How Early Administrative Actions Could Affect Outdoor Recreation

Image: Casey Horner

Outdoor Alliance has been tracking and responding to numerous early administrative actions, some of which will affect public lands and waters and outdoor recreation issues.

Among our top concerns are the current government-wide hiring freeze, an action that is already having an effect on land management agencies, with seasonal job offers at the Park Service and other agencies being rescinded. We are particularly worried about spending and hiring freezes exacerbating the already-dire budget situation at the Forest Service. These freezes may ultimately be short lived, but they can have lasting effects on agency efficacy or cause cascading delays, particularly for projects with seasonal windows. 

Beyond the immediate impacts, it’s important to recognize that some of these actions seem designed to make it harder for land managers to do their jobs and leading to attrition among agency staff. —While the outdoor recreation community sometimes has its differences with land management agencies, their work is essential to keeping public lands open, accessible, and well-maintained.

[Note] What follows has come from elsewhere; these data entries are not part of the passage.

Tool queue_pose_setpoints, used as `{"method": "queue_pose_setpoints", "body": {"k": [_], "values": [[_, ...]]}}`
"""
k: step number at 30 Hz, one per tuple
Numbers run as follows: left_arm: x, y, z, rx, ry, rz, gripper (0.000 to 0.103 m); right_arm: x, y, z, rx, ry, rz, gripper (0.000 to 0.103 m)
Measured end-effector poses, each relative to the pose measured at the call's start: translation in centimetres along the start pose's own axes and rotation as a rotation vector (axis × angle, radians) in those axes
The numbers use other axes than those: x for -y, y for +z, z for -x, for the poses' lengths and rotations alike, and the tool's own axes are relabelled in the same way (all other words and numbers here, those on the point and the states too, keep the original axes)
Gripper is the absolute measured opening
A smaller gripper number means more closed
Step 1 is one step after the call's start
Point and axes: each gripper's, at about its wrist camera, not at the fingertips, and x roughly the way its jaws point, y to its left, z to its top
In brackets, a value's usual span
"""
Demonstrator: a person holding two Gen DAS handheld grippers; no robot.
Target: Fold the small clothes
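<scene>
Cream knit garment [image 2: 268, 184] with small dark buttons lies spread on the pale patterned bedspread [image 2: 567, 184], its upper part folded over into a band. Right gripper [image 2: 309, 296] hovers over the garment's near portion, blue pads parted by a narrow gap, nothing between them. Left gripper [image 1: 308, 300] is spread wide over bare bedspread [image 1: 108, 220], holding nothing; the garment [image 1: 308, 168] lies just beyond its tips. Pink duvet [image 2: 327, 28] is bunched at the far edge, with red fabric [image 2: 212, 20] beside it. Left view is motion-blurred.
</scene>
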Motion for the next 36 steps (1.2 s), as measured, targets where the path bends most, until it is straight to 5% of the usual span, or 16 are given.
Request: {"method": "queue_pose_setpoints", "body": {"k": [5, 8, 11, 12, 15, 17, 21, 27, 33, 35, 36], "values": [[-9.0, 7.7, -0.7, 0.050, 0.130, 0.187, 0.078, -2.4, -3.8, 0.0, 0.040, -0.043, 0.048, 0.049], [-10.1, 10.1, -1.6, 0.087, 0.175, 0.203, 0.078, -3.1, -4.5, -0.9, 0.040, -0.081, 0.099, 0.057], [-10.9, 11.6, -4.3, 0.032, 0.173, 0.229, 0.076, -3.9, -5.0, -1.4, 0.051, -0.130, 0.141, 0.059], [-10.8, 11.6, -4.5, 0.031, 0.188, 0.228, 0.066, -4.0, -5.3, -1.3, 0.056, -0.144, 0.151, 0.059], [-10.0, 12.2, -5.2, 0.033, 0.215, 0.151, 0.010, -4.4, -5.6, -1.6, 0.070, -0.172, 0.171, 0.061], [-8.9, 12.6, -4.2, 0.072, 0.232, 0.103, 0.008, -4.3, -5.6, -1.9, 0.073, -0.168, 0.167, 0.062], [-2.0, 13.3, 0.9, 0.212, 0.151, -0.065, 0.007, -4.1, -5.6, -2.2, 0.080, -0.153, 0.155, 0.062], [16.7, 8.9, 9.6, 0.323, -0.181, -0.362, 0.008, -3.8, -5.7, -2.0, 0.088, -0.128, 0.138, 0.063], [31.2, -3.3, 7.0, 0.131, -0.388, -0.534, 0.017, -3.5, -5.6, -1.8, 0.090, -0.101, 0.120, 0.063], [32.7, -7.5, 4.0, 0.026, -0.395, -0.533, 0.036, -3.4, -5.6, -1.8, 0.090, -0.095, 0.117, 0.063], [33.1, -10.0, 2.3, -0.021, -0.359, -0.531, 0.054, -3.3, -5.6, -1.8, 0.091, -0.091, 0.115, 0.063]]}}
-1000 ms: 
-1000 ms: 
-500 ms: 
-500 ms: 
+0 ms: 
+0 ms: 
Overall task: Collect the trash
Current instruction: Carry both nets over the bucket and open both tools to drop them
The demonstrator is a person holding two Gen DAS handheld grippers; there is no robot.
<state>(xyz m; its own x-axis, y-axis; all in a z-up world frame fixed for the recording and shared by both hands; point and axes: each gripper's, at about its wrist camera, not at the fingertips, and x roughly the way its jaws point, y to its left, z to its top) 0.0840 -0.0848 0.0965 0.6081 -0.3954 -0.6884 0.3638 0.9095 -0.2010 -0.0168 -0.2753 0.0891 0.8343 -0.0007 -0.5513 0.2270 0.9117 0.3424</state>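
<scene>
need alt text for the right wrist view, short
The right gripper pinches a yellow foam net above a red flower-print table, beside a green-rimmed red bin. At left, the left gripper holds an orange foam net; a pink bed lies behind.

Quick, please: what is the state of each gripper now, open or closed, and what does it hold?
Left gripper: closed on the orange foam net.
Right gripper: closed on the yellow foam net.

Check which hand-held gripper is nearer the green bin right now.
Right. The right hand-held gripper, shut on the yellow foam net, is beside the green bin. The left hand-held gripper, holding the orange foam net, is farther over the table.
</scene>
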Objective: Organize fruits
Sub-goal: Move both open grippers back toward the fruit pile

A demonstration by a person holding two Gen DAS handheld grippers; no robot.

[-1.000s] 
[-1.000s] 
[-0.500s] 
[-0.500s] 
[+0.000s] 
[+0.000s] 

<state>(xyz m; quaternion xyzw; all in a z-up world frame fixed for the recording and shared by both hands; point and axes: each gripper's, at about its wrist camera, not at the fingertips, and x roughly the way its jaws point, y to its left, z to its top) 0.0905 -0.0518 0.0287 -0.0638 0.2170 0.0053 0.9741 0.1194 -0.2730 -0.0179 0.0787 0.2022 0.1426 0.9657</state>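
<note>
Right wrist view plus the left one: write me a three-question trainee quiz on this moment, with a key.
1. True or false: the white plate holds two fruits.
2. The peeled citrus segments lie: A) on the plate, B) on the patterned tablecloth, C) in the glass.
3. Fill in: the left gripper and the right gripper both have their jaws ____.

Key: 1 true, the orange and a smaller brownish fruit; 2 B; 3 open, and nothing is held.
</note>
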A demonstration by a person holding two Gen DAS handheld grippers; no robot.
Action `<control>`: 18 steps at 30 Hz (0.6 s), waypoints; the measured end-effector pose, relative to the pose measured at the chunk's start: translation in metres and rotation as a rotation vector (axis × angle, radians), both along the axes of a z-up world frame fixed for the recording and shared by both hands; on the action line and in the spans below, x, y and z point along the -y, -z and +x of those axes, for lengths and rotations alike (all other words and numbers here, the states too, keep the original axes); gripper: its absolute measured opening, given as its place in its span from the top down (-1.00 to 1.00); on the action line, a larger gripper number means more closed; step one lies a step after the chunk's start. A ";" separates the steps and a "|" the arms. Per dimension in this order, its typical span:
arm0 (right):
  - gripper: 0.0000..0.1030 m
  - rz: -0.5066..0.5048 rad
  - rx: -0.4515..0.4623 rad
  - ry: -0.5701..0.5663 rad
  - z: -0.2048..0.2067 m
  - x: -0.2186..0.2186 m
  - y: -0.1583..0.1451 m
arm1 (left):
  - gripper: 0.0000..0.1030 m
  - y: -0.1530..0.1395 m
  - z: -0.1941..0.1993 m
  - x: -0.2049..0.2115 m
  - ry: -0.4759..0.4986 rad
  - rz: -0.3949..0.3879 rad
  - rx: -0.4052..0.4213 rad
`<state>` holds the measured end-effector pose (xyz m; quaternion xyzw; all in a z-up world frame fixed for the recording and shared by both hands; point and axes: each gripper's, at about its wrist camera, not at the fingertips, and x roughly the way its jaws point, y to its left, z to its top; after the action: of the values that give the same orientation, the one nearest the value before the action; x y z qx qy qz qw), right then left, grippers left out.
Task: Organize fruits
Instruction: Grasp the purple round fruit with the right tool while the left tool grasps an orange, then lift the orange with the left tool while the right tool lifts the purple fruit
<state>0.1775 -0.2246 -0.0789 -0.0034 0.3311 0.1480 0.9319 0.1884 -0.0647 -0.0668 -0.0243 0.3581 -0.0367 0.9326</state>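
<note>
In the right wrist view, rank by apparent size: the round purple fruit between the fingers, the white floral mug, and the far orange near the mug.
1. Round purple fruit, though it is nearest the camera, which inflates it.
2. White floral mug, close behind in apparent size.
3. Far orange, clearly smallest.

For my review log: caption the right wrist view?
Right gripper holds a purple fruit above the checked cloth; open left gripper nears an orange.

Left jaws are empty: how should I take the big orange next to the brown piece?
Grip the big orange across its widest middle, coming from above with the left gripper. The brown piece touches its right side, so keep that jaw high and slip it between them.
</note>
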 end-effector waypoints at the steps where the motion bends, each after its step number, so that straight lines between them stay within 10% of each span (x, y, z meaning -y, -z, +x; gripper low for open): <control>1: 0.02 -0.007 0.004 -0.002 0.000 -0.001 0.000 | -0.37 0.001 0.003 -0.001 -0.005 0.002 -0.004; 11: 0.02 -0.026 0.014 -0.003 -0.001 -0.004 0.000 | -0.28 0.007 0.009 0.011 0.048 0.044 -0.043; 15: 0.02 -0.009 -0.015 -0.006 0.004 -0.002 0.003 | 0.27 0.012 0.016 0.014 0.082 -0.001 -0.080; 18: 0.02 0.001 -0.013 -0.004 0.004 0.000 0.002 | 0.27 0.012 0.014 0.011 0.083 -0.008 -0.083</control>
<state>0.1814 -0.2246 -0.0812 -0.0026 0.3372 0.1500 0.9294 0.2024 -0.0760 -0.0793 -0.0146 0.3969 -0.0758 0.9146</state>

Employees at the Park Service, the Forest Service, and other land management agencies provide visitor services, maintenance, permitting, campground management, backcountry ranger patrols, and other crucial services that are the backbone of public lands and waters.

Grant and contract freezes also affect public lands and waters—parks and public lands need staff at entrances, contracts for sanitation, and maintenance for Americans to enjoy them. While it is unclear how this situation will play out over the coming weeks, Outdoor Alliance will be advocating to ensure public lands and waters have the staff and resources needed to be maintained and open to the public.

In addition, in the first weeks of the new administration, President Trump has produced a number of executive orders on the environment that affect public lands and waters, most notably “declaring a national energy emergency” which directs federal agencies to use all "lawful emergency authorities... to facilitate the identification, leasing, siting, production, transportation, refining, and generation of domestic energy resources, including, but not limited to, on Federal lands.” The EO excludes renewable energy, including wind and solar, from the definition of “energy.”

 Another energy EO, “Unleashing American Energy,” directs agencies to review policies and regulations with an “undue burden” on energy production, pauses disbursement of funding from the Inflation Reduction Act and Infrastructure Investment and Jobs Act, and directs the Departments of Interior and Agriculture to “assess public lands withdrawals for potential revision.”

Other EOs rescind previous climate and environmental justice Executive Orders, direct the U.S.’s withdrawal from the Paris climate treaty, and direct the renaming of Denali in Alaska. The BLM is also putting on indefinite hold its planned Federal Advisory Committee to inform implementation of the Public Lands Rule, on which Outdoor Alliance’s Louis Geltman was slated to serve.

Cumulatively these EOs are in line with what we anticipated would happen early in the administration, with the new administration strongly indicating during the campaign an intention to downsize the federal government workforce and prioritize fossil fuel development.

Public lands and waters are the heart of this country’s outdoor experiences, and support a growing outdoor recreation economy. By some estimates, they return every dollar of investment by a factor of 14. The outdoor community is a large and passionate community that stands up to protect the places we love to play, and has been successful in advocating for balance on public lands and waters that protects landscapes and ensures outdoor access.

 Outdoor Alliance will continue to track and monitor issues facing public lands and waters, and provide opportunities to engage where they are most meaningful.